Olivet University, the institution that recently purchased the Bethany University campus from the Assemblies of God California and Nevada District, will bring a decidedly international flavor to town this fall.
“There’s a good group coming in from various countries this semester,” Wagner said.
The campus will house 300 to 400 residential students in the dorms on the north Scotts Valley campus vacated by Bethany in June. Wagner said the largest block of students will be Chinese, but many nations will be represented.
The college will use existing classrooms and living facilities and plans to complete the partially built dining hall, which sits as a steel skeleton in the middle of campus. The college also plans to build a field on an open plot on the campus, as it has a competitive soccer team.
The first day of the fall quarter is scheduled for Sept. 12, with classes to begin Sept. 15. Many of the professors will commute from around the Bay Area, as the young school’s former building was in San Francisco.
What is Olivet?
The college was founded close to seven years ago by church leaders and interested parties. Its mission is to “win the world” for Christ, Wagner said.
The path the school has taken is to create an international college with satellite campuses all over the globe.
“You’ll see a lot of our staff and people are young,” Wagner said. “The majority are under 30. They are almost all international.”
The university offers certificates in English as a second language and other languages; undergraduate degrees in theology, music, journalism, graphic design, info technology and business; and master’s degrees in divinity, theology, music, journalism, graphic arts, info technology and translation/interpretation, as well as an MBA.
Starting this fall, the school is launching doctoral programs that will soon be accredited, Wagner said.
Distance learning using communication technology is a large part of what the school does.
The school is affiliated with the Evangelical Assembly of Presbyterian Churches and has close ties to the World Evangelical Alliance, an organization that supports churches in 128 nations.
The school has a broad base of support and satellite campuses across the world.
Former Olivet students founded the top Christian website in the world, www.christianpost.com.
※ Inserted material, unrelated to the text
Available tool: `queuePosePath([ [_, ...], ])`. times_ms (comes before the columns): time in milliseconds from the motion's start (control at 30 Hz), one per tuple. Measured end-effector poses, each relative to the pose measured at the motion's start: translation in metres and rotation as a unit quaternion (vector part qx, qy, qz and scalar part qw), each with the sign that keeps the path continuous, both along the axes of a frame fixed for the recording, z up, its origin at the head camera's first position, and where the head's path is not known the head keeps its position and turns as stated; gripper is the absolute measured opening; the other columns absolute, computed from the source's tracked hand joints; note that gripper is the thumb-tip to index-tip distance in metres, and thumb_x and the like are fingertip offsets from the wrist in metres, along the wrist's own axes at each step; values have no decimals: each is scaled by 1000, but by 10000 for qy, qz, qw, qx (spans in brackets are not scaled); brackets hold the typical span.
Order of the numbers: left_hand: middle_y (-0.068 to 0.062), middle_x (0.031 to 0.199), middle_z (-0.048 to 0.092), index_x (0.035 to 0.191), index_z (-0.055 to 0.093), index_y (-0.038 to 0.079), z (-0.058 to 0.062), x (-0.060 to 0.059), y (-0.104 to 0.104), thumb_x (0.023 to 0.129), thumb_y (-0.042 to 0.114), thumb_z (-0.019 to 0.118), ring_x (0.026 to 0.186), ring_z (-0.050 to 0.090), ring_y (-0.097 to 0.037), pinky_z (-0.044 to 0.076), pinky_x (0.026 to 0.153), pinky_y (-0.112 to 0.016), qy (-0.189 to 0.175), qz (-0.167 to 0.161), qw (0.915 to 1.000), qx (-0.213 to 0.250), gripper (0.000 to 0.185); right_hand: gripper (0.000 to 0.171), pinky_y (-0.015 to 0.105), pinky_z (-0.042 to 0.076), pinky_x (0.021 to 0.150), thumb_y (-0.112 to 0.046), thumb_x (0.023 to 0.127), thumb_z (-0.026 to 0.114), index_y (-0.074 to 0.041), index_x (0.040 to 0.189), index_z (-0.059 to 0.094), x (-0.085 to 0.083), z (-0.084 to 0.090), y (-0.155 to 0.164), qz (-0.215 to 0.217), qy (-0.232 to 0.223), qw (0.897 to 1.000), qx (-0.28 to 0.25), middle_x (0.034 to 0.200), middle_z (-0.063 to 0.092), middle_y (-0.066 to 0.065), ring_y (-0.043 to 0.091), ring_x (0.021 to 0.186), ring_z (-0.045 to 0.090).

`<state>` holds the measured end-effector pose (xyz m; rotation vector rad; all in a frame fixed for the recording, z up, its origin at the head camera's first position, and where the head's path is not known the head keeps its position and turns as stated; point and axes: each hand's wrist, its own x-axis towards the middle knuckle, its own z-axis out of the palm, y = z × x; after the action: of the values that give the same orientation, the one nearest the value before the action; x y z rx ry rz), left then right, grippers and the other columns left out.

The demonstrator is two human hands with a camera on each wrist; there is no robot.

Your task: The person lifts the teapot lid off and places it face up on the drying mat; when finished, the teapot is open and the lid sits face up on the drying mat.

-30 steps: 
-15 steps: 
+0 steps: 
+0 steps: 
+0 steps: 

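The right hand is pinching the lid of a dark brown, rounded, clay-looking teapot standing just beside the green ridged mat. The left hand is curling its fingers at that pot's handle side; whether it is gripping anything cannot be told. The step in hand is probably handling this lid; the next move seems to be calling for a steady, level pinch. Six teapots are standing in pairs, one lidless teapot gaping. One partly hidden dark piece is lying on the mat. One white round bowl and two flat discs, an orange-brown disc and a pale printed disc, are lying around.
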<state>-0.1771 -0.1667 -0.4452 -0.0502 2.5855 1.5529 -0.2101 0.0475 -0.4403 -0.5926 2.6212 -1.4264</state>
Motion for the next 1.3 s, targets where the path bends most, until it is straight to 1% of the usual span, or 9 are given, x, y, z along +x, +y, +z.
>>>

Other alumni launched The International Business News, www.ibtimes.com, as a venture related to the college.
Today, the university is supported by more than 300 businesses started by former students, including the two previously mentioned, in places all around the world.
And students attend branches of the school in many countries, including China, Japan, Korea, Belgium, Germany, Australia, England, Nairobi and 10 extensions in the United States including a strong presence in New York near ground zero, Wagner said.
However, until last month, the university’s headquarters were based in San Francisco, in office buildings near the Moscone Center.
“We’ve been looking for a campus for a long time,” said Wagner.
Wagner declined to state the purchase price of the campus, but said Olivet “basically paid off their debt.”
He said working with the Assemblies of God has been a good experience.
“There is a very good, close relationship between The Assemblies and us because we have the same purpose,” Wagner said.
The school has also reached out to Mount Hermon Christian Conference Center and has started to build a relationship. Olivet plans to retain its San Francisco campus as an extension, but move its base of operations to Scotts Valley.